Sunday, June 6, 2010

SBNR After a Trauma has an article today about people who consider themselves "Spiritual But Not Religious,"  also known as SBNR.  According to this piece, over 70% of people between the ages of 18 and 29 consider themselves to be more spiritual than religious.  This has various organized religious institutions worried for reasons ranging from the practical -- people who are SBNR don't join organized religious institutions -- to the moral -- some are concerned that if all that matters is your personal relationship with God, you have no reason to be altruistic. 

I have a different concern, or at least a question:  What happens to people who are SBNR when they are exposed to traumatic incidents?  Make no mistake about it -- early crisis response has everything to do with religion.  While we definitely don't push any particular religion in CISM practice, religion can be an important topic.  One of the common reactions people have to traumatic stress is to experience a crisis of faith.  When something awful happens, they wonder how God could let it happen.  On the other hand, some people find the opposite -- that their faith helps them through a difficult time.

So what happens if somebody doesn't have religious beliefs at all?  On the one hand, they don't experience a crisis of faith, so they get to avoid that sense of disequilibrium.  They had no expectations that God would prevent bad things from happening in the first place, so it doesn't throw them off, at least in that way, when something happens.  At the same time, they don't have the comfort of being able to turn to their faith in a crisis, believing (or knowing) that God will take care of them.

There is another important role that religion plays in recovering from a traumatic event, however.  People who have experienced a critical incident need a lot of support.  Isolation is a serious risk factor for mental health problems and for suicide.  People need to be part of a community.  Religious congregations, for many people, provide that community.  In fact, when we train CISM responders to know the difference between typical reactions to serious events and those that are possible warning signs of significant problems, cessation of religious activity is on the latter list, because it represents people withdrawing from their support system.

So what about these SBNR folks?  What happens to them following a traumatic incident?  Obviously, there's no one answer to that.  What I will say, though, is that religion is not actually the key issue here, nor is spirituality.  What is key is community.  So, if people who consider themselves SBNR are part of a community -- whether it is other SBNR people, or a softball team or a community center, they get many of the same benefits that someone who is active in their church gets after an incident.  If, on the other hand, being SBNR means that they are spending less time with and have less connection to other people, they will have one less resource to help them when something bad happens.

I don't think you need religion, necessarily, to recover from trauma.  I also don't think you need religion to be altruistic.  It just so happens that organized religion comes with a sense of community, which promotes both healing and altruism.  As long as you can get that community some other way, whether you are part of an organized religious group or not is truly a matter of personal faith, not a practical necessity.


Steve Frazee said...

You make an excellent point about community!

People do need people!

As a facilitator for the SBNR community I’m asking some of the very same question you are.
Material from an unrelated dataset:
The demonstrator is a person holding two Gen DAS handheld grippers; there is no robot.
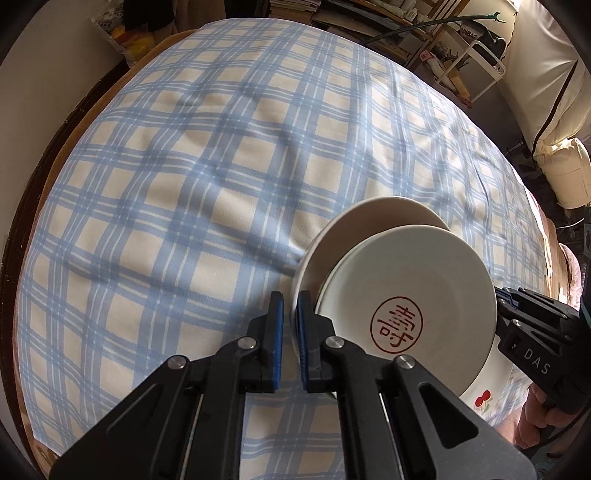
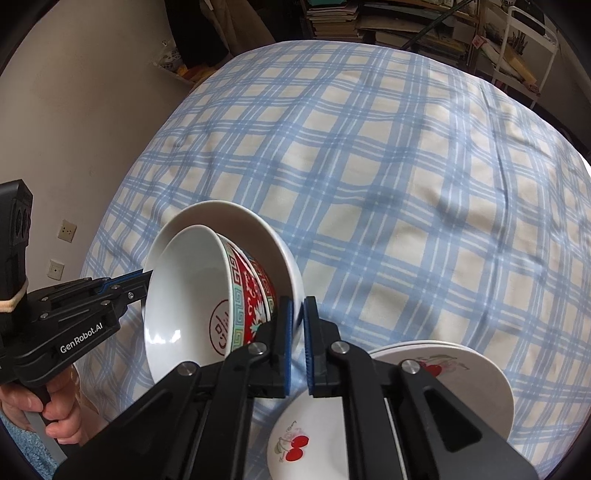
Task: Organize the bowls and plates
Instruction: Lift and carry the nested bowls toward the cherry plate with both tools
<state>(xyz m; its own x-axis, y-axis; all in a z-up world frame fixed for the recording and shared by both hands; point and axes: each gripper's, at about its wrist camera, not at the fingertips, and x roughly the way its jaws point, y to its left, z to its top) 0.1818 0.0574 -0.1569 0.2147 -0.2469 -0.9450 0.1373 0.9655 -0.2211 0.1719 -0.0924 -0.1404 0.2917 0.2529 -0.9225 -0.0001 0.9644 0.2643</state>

We host a Facebook page for SBNR people at that creates a virtual community, but our Facebook page, and soon to be launched website ( only partially meets the need for spiritual community. How then do SBNR people meet their need for in person community? The answer is that they do it in many ways….through family, friends, shared interests and community service.

I think it is becoming more and more obvious that the ultimate community is the community of humanity. While I’m SBNR, I make my self available to my religions neighbors in their times of need. I do my best to fill the physical or psychological needs they have, knowing that I may not be able to connect with their devout religious perspective. That’s OK, other people local and virtually can do that for them. There’s no need to segregate ourselves by spiritually. Let’s live compassionately in our families, local communities, countries and as a species.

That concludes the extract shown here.